== Task details ==
Write the listing out again word for word, leaving each picture behind.

== Exercise data ==
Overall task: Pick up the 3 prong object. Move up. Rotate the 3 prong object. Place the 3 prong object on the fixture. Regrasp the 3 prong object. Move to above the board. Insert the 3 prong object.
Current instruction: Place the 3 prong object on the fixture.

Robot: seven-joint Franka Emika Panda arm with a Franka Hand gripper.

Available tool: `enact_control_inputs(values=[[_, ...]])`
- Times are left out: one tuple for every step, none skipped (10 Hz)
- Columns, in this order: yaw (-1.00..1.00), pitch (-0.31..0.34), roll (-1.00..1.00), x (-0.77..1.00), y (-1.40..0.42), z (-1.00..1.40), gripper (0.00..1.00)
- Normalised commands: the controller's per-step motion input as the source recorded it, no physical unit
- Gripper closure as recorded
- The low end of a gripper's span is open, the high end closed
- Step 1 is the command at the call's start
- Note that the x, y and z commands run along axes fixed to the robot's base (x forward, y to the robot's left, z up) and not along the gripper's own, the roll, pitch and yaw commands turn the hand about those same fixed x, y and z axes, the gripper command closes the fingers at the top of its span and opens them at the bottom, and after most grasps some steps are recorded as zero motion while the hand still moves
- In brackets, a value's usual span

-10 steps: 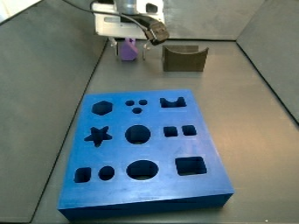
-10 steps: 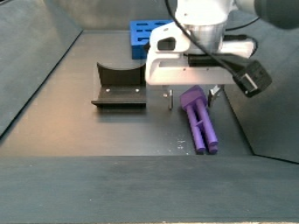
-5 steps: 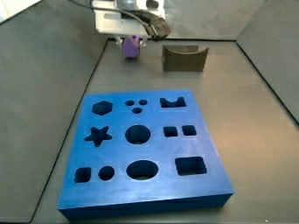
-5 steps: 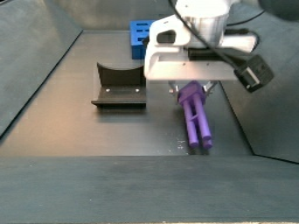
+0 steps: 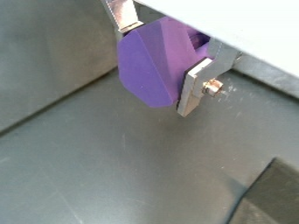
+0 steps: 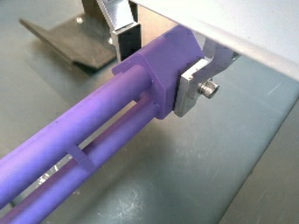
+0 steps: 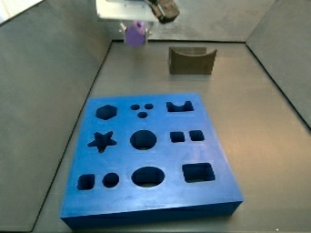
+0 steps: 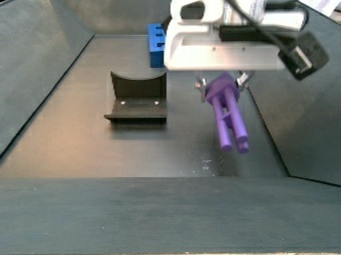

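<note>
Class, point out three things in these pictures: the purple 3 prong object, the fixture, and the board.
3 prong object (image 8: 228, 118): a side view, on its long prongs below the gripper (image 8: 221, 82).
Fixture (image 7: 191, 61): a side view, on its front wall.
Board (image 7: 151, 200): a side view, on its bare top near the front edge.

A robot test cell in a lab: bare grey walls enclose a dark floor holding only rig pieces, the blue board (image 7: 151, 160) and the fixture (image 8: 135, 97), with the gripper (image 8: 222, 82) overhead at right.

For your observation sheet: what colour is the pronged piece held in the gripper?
Purple. The 3 prong object shows best in a wrist view, clamped in the gripper.
</note>
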Motion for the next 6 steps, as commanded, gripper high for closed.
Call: enact_control_inputs(values=[[-0.01, 0.011, 0.03, -0.01, 0.0, 1.0, 1.0], [-0.02, 0.02, 0.04, -0.02, 0.01, 1.0, 1.0], [-0.02, 0.025, 0.06, -0.02, 0.01, 1.0, 1.0], [-0.02, 0.031, 0.07, -0.03, 0.01, 1.0, 1.0], [-0.02, 0.033, 0.08, -0.03, 0.01, 1.0, 1.0], [-0.01, 0.043, 0.09, -0.04, 0.01, 1.0, 1.0]])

== Answer for this exercise ==
Overall task: Pick up the 3 prong object. Move up. Rotate the 3 prong object. Place the 3 prong object on the fixture. Regrasp the 3 prong object. Move to above the board. Insert the 3 prong object.
Current instruction: Place the 3 prong object on the fixture.

Robot: seven-joint Franka Emika Panda arm with a Franka Hand gripper.

Available tool: `enact_control_inputs(values=[[_, ...]])`
- Times are left out: one tuple for every step, none skipped (10 Hz)
- Columns, in this order: yaw (-1.00..1.00), pitch (-0.31..0.34), roll (-1.00..1.00), x (-0.77..1.00), y (-1.40..0.42), z (-1.00..1.40), gripper (0.00..1.00)
- Normalised commands: the controller's per-step motion input as the source recorded it, no physical unit
- Gripper closure as recorded
- The low end of a gripper's span is open, the high end closed
- Step 1 is the command at the call's start
- Note that the x, y and z commands run along axes fixed to the robot's base (x forward, y to the robot's left, z up) and not along the gripper's own, the roll, pitch and yaw commands turn the hand about those same fixed x, y and z axes, the gripper command closes the fingers at the top of its span and opens them at the bottom, and after most grasps some steps are recorded as zero motion while the hand still moves
- In brackets, a value's usual span

-10 steps: 
-10 steps: 
-5 steps: 
-5 steps: 
+0 steps: 
+0 steps: 
+0 steps: 
+0 steps: 

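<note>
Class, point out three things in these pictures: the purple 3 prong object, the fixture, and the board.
3 prong object (image 8: 228, 118): a side view, on its long prongs below the gripper (image 8: 221, 82).
Fixture (image 7: 191, 61): a side view, on its front wall.
Board (image 7: 151, 200): a side view, on its bare top near the front edge.

A robot test cell in a lab: bare grey walls enclose a dark floor holding only rig pieces, the blue board (image 7: 151, 160) and the fixture (image 8: 135, 97), with the gripper (image 8: 222, 82) overhead at right.

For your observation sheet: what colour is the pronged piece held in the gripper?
Purple. The 3 prong object shows best in a wrist view, clamped in the gripper.
</note>
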Motion for the next 6 steps, as commanded, gripper high for closed.
Call: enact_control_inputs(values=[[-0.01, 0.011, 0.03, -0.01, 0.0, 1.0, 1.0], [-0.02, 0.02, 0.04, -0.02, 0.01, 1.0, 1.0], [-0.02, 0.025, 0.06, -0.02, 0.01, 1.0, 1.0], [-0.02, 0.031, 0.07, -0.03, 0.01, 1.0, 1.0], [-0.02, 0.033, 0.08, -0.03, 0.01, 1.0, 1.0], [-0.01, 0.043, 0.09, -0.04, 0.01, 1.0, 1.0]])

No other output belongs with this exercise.